◆ Required work ◆
Would you reproduce the whole listing below without altering a single word?

◆ Raw data ◆

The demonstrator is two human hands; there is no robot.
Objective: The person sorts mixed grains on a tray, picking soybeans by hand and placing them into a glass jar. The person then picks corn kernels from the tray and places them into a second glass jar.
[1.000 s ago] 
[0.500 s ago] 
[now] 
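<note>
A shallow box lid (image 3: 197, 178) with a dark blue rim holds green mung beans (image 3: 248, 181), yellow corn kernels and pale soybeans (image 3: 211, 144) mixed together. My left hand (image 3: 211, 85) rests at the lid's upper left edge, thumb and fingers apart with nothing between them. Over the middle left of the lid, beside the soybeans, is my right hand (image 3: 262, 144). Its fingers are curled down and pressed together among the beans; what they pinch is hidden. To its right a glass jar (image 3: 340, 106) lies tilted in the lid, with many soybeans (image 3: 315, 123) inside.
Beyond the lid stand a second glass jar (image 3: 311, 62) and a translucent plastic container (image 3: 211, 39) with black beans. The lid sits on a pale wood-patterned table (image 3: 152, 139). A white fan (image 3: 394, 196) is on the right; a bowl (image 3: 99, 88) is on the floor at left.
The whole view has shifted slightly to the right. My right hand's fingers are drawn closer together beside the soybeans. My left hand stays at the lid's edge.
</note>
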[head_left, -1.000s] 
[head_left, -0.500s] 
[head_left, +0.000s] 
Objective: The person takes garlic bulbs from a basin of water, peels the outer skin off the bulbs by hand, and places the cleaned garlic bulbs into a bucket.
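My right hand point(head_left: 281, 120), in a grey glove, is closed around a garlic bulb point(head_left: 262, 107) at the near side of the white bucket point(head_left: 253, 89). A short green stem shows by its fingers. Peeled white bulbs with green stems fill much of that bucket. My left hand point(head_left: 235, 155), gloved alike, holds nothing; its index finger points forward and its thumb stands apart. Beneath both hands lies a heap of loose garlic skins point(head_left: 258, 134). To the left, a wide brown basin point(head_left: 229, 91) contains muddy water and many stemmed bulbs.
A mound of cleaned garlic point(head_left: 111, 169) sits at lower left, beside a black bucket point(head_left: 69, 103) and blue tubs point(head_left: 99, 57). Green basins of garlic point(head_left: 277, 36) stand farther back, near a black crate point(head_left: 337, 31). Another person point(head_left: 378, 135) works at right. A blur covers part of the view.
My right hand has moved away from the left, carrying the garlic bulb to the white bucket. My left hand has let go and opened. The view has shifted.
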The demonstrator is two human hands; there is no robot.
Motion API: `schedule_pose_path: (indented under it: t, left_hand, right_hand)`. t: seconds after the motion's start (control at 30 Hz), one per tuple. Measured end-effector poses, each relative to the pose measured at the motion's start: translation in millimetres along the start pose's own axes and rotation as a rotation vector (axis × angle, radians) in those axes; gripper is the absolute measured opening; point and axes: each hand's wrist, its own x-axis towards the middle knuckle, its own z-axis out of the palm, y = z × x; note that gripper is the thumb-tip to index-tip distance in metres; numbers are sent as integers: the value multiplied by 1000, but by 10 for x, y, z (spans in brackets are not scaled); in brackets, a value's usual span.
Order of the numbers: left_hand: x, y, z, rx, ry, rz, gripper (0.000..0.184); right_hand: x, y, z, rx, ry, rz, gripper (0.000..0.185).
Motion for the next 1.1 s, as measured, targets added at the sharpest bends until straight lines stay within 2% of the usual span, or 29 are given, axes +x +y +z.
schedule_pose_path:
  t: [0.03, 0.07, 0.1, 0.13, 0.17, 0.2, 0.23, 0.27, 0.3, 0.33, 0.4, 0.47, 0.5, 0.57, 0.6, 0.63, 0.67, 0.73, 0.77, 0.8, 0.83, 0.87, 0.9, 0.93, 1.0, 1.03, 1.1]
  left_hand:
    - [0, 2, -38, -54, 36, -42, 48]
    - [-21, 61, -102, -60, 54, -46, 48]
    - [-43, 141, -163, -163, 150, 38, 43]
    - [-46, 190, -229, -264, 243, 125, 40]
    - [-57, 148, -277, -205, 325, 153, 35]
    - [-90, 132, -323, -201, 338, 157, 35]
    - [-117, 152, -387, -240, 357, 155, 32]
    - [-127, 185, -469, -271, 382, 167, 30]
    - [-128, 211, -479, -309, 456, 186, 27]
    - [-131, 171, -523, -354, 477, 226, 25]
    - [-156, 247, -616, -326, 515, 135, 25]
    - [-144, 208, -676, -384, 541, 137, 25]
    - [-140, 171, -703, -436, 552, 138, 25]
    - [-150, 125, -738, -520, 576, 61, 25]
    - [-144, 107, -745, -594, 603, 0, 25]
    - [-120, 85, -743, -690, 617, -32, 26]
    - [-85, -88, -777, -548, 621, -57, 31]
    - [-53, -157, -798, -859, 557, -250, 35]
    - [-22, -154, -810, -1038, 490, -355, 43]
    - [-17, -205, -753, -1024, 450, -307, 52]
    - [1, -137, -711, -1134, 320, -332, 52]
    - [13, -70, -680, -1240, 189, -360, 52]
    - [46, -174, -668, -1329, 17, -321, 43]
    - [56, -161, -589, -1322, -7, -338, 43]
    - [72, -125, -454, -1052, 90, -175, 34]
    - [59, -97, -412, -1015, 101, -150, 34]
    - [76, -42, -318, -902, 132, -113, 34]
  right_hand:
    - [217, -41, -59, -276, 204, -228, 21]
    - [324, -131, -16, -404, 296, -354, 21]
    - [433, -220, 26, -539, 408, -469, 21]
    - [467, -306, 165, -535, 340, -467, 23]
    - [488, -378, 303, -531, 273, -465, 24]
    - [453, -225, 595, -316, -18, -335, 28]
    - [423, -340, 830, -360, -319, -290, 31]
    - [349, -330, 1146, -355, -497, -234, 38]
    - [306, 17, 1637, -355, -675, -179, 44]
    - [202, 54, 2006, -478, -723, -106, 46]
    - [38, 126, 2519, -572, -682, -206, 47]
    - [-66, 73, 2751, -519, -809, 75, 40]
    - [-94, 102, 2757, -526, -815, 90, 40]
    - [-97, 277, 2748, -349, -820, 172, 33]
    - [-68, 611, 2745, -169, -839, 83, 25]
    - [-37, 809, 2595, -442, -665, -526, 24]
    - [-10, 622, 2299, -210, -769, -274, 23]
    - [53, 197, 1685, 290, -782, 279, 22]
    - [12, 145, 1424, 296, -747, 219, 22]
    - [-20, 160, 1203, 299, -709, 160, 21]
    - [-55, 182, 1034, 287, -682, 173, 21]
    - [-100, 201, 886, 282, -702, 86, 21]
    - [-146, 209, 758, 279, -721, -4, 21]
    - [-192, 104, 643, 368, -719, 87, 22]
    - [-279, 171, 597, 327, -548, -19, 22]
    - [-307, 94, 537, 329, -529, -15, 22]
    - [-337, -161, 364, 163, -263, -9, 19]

◆ Solution ◆
The demonstrator is two human hands; there is no robot.
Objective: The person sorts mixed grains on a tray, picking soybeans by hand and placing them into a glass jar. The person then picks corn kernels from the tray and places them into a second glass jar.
[1.000 s ago] 
[0.500 s ago] 
[now] 
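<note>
A shallow box lid (image 3: 197, 178) with a dark blue rim holds green mung beans (image 3: 248, 181), yellow corn kernels and pale soybeans (image 3: 211, 144) mixed together. My left hand (image 3: 211, 85) rests at the lid's upper left edge, thumb and fingers apart with nothing between them. Over the middle left of the lid, beside the soybeans, is my right hand (image 3: 262, 144). Its fingers are curled down and pressed together among the beans; what they pinch is hidden. To its right a glass jar (image 3: 340, 106) lies tilted in the lid, with many soybeans (image 3: 315, 123) inside.
Beyond the lid stand a second glass jar (image 3: 311, 62) and a translucent plastic container (image 3: 211, 39) with black beans. The lid sits on a pale wood-patterned table (image 3: 152, 139). A white fan (image 3: 394, 196) is on the right; a bowl (image 3: 99, 88) is on the floor at left.
The whole view has shifted slightly to the right. My right hand's fingers are drawn closer together beside the soybeans. My left hand stays at the lid's edge.
</note>
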[head_left, -1.000s] 
[head_left, -0.500s] 
[head_left, +0.000s] 
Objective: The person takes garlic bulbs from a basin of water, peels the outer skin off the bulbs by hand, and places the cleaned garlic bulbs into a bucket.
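My right hand point(head_left: 281, 120), in a grey glove, is closed around a garlic bulb point(head_left: 262, 107) at the near side of the white bucket point(head_left: 253, 89). A short green stem shows by its fingers. Peeled white bulbs with green stems fill much of that bucket. My left hand point(head_left: 235, 155), gloved alike, holds nothing; its index finger points forward and its thumb stands apart. Beneath both hands lies a heap of loose garlic skins point(head_left: 258, 134). To the left, a wide brown basin point(head_left: 229, 91) contains muddy water and many stemmed bulbs.
A mound of cleaned garlic point(head_left: 111, 169) sits at lower left, beside a black bucket point(head_left: 69, 103) and blue tubs point(head_left: 99, 57). Green basins of garlic point(head_left: 277, 36) stand farther back, near a black crate point(head_left: 337, 31). Another person point(head_left: 378, 135) works at right. A blur covers part of the view.
My right hand has moved away from the left, carrying the garlic bulb to the white bucket. My left hand has let go and opened. The view has shifted.
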The demonstrator is two human hands; there is no robot.
Motion API: `schedule_pose_path: (indented under it: t, left_hand, right_hand)`. t: seconds after the motion's start (control at 30 Hz), one per tuple. Measured end-effector poses, each relative to the pose measured at the motion's start: translation in millimetres along the start pose's own axes and rotation as a rotation vector (axis × angle, radians) in those axes; gripper is the absolute measured opening; point and axes: each hand's wrist, its own x-axis towards the middle knuckle, its own z-axis out of the palm, y = z × x; note that gripper is the thumb-tip to index-tip distance in metres; numbers are sent as integers: the value multiplied by 1000, but by 10 for x, y, z (spans in brackets are not scaled); in brackets, a value's usual span.
Order of the numbers: left_hand: x, y, z, rx, ry, rz, gripper (0.000..0.184); right_hand: x, y, z, rx, ry, rz, gripper (0.000..0.185).
Motion for the next 1.1 s, as measured, targets added at the sharpest bends until straight lines stay within 2% of the usual span, or 29 are given, axes +x +y +z.
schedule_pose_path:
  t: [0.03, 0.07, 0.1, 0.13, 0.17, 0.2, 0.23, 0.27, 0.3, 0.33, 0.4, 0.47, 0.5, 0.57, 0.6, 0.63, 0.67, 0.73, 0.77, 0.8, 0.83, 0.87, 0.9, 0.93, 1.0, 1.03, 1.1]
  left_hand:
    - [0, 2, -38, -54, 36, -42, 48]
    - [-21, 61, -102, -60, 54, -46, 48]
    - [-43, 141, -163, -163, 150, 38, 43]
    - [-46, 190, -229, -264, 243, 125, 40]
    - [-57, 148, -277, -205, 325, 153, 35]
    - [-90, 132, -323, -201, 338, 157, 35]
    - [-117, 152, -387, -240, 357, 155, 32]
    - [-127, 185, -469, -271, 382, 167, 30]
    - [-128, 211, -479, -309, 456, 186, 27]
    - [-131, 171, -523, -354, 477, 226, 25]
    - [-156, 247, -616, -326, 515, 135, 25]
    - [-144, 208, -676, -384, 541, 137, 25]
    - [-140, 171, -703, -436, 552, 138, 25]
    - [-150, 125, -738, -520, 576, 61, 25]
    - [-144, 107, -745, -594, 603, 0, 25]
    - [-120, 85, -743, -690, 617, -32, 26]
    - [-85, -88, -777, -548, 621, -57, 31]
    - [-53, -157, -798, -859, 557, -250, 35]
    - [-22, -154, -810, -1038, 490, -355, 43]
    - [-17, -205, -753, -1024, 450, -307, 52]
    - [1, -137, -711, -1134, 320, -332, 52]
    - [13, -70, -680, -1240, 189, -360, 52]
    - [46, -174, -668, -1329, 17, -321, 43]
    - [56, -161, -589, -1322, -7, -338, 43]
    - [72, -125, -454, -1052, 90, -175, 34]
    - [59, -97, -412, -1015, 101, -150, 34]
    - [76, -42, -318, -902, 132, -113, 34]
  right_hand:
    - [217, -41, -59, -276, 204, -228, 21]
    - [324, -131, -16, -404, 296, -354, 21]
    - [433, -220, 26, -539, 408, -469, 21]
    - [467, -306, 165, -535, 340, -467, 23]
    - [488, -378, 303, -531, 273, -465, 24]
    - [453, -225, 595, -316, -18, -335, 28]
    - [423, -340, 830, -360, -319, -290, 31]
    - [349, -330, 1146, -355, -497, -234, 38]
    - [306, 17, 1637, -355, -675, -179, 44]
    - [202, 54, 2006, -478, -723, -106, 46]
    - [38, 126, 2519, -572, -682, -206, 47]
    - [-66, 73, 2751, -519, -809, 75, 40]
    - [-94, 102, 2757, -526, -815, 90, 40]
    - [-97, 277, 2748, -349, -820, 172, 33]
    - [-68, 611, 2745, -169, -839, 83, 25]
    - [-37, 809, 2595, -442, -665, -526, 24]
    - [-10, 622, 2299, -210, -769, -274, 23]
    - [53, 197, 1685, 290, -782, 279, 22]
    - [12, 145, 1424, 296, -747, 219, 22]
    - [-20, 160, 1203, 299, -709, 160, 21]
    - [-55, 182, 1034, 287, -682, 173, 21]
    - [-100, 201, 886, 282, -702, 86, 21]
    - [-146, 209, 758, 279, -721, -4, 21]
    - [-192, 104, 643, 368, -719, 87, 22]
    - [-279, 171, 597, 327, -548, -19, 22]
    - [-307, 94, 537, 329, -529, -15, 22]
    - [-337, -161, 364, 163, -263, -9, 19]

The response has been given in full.